[THE DATA Boundary: Start]

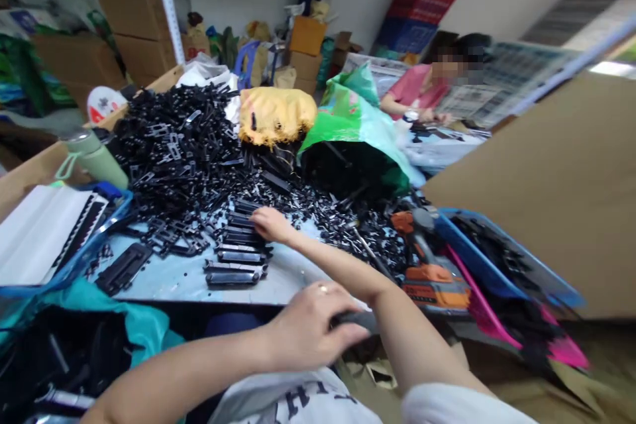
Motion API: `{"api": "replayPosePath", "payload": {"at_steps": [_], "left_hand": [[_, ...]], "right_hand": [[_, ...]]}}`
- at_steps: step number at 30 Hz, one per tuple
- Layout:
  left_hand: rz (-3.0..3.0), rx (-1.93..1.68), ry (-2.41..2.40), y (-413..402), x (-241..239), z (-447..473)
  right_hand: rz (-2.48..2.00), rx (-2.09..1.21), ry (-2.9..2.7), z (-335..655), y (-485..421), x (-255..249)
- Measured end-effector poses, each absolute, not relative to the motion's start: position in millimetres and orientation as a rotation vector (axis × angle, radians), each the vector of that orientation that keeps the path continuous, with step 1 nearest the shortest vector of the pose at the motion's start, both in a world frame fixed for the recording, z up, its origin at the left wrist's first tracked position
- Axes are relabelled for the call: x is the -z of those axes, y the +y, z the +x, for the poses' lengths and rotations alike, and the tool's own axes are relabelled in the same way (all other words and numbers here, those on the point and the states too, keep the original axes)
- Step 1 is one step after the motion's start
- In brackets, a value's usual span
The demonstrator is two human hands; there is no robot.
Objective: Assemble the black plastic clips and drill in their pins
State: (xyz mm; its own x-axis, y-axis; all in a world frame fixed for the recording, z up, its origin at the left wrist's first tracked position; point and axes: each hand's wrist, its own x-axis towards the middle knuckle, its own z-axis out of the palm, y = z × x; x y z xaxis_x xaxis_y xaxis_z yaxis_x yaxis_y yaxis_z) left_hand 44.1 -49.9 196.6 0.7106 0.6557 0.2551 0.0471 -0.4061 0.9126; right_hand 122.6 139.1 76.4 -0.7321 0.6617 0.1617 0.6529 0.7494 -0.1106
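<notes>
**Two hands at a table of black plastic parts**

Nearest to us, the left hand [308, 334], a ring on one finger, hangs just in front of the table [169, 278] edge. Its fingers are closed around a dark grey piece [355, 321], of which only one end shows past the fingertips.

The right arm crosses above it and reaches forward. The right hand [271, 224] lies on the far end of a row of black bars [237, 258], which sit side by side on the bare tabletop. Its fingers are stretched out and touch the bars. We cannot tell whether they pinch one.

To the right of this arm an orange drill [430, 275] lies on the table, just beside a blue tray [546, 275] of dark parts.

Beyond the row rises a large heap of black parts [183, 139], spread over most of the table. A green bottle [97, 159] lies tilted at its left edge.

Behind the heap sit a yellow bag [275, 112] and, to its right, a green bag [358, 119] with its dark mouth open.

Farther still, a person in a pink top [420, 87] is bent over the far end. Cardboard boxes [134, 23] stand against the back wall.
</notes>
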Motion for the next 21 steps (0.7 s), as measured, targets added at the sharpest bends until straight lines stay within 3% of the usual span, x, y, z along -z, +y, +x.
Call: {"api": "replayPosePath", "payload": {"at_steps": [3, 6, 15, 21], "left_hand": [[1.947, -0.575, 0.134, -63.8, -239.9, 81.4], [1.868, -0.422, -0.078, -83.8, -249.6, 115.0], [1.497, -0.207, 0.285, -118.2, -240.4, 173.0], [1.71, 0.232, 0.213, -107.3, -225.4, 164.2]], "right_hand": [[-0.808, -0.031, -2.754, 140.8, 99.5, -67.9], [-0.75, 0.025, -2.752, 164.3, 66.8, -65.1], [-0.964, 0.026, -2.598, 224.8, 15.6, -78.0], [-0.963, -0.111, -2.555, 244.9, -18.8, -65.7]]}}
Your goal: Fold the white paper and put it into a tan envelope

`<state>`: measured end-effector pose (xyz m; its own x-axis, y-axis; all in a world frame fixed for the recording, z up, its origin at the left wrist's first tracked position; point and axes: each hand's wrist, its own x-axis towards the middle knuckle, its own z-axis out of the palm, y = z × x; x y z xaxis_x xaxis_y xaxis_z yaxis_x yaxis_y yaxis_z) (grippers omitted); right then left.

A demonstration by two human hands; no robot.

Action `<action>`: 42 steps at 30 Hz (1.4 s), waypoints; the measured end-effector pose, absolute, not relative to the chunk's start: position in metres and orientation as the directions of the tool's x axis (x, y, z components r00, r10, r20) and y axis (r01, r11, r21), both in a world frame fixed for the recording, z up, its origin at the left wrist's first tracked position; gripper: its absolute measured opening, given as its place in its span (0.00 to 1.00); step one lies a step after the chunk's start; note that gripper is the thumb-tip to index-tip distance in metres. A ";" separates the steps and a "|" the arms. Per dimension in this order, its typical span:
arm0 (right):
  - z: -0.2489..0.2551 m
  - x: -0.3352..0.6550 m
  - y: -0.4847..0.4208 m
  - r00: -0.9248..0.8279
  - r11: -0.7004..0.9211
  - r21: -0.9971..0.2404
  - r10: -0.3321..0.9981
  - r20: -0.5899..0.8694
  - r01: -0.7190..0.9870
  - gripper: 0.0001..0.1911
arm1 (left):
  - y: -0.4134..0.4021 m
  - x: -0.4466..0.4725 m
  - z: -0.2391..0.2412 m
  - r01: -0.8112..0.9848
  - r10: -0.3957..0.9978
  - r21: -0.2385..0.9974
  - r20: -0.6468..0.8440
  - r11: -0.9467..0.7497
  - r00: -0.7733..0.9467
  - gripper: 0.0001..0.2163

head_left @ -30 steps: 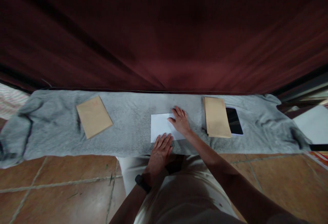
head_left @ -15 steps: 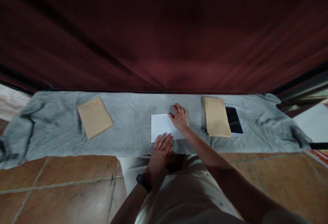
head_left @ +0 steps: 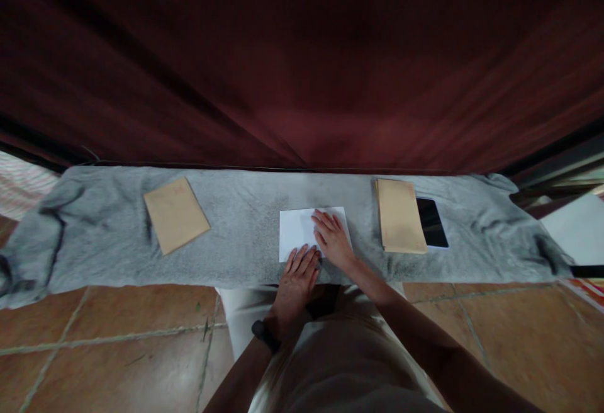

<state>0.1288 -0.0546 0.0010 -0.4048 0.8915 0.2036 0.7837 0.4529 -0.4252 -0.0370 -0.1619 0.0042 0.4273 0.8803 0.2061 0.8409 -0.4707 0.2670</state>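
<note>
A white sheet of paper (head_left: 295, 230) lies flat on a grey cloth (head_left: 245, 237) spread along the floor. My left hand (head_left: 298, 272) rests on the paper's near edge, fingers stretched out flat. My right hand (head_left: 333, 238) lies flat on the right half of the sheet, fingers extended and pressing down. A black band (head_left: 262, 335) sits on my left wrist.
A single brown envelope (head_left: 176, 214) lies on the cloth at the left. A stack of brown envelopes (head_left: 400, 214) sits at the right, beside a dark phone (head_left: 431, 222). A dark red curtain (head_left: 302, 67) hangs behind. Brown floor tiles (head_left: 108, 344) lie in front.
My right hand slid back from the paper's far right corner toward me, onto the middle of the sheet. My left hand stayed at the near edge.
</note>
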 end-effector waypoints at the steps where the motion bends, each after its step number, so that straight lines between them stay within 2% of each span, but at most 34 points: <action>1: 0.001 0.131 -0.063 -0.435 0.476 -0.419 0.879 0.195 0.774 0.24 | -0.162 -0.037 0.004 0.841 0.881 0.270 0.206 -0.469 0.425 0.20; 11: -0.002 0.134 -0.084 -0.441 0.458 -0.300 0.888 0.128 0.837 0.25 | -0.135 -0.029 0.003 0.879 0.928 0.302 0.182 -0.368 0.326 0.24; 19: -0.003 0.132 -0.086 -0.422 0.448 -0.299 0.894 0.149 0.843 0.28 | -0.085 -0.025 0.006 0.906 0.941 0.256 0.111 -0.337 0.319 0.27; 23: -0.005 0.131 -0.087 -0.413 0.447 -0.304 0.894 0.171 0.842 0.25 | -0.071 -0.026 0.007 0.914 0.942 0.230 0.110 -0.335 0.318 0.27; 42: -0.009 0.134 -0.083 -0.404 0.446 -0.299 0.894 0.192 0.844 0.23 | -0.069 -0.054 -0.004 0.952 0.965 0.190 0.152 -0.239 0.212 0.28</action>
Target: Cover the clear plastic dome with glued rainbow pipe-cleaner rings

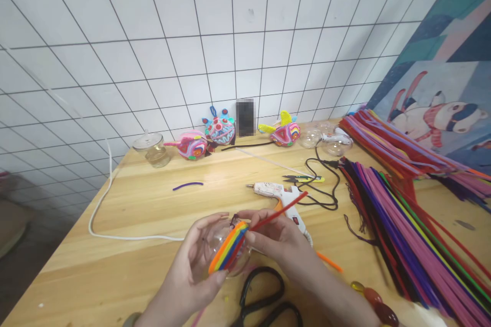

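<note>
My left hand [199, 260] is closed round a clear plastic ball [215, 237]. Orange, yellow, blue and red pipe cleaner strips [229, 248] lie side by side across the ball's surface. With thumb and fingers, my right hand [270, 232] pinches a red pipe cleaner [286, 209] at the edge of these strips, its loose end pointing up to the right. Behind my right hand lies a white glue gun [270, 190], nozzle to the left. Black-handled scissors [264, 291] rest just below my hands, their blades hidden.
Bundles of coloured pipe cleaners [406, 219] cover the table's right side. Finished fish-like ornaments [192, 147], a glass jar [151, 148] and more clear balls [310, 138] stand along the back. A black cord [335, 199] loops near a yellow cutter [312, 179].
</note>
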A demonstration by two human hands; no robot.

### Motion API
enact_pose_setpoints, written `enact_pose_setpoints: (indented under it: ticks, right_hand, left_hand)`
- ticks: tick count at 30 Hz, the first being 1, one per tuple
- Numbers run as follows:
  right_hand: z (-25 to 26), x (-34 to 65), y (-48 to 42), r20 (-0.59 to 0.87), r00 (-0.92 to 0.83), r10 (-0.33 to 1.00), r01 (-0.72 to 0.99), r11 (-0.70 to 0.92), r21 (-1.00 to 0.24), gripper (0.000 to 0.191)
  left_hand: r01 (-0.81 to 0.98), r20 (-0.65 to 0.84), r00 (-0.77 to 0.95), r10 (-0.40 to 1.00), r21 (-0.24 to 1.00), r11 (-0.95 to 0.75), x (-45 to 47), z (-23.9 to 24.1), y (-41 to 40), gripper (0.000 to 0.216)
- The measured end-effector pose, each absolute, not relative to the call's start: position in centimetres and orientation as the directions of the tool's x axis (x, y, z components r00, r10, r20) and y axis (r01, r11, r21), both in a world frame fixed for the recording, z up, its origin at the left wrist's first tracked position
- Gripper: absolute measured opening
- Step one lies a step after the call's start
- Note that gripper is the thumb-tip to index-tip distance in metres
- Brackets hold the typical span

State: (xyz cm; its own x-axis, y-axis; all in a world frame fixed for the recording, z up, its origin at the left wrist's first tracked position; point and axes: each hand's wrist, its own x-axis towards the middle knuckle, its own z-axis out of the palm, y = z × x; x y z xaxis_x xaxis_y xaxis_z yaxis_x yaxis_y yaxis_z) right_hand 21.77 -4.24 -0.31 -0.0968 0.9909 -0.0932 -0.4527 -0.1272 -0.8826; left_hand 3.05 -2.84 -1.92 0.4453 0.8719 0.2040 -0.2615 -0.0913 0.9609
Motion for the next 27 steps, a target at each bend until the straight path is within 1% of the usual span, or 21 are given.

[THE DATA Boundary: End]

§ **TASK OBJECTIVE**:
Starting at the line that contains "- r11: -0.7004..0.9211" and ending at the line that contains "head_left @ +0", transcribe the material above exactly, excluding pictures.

§ **YOUR RESPONSE**:
  - r11: -0.7004..0.9211
  - r21: -0.9971..0.2404
  - r10: -0.3321..0.9981
  - r20: -0.5899..0.8694
  - r01: -0.7190..0.9870
  - gripper: 0.0001..0.1911
arm1 (left):
  - y: -0.4134..0.4021 m
  - x: -0.4466..0.4725 m
  - z: -0.2391..0.2412 m
  - r01: -0.8112..0.9848
  - r10: -0.3957..0.9978
  - r21: -0.2385..0.9974
  - r20: -0.6468..0.8440
  - r11: -0.9467..0.7497
  - r00: -0.7733..0.9467
  - gripper: 0.0001..0.2163

head_left @ -30 steps: 
head_left @ -15 steps: 
head_left @ +0 steps: 

What this exercise required has been given in full.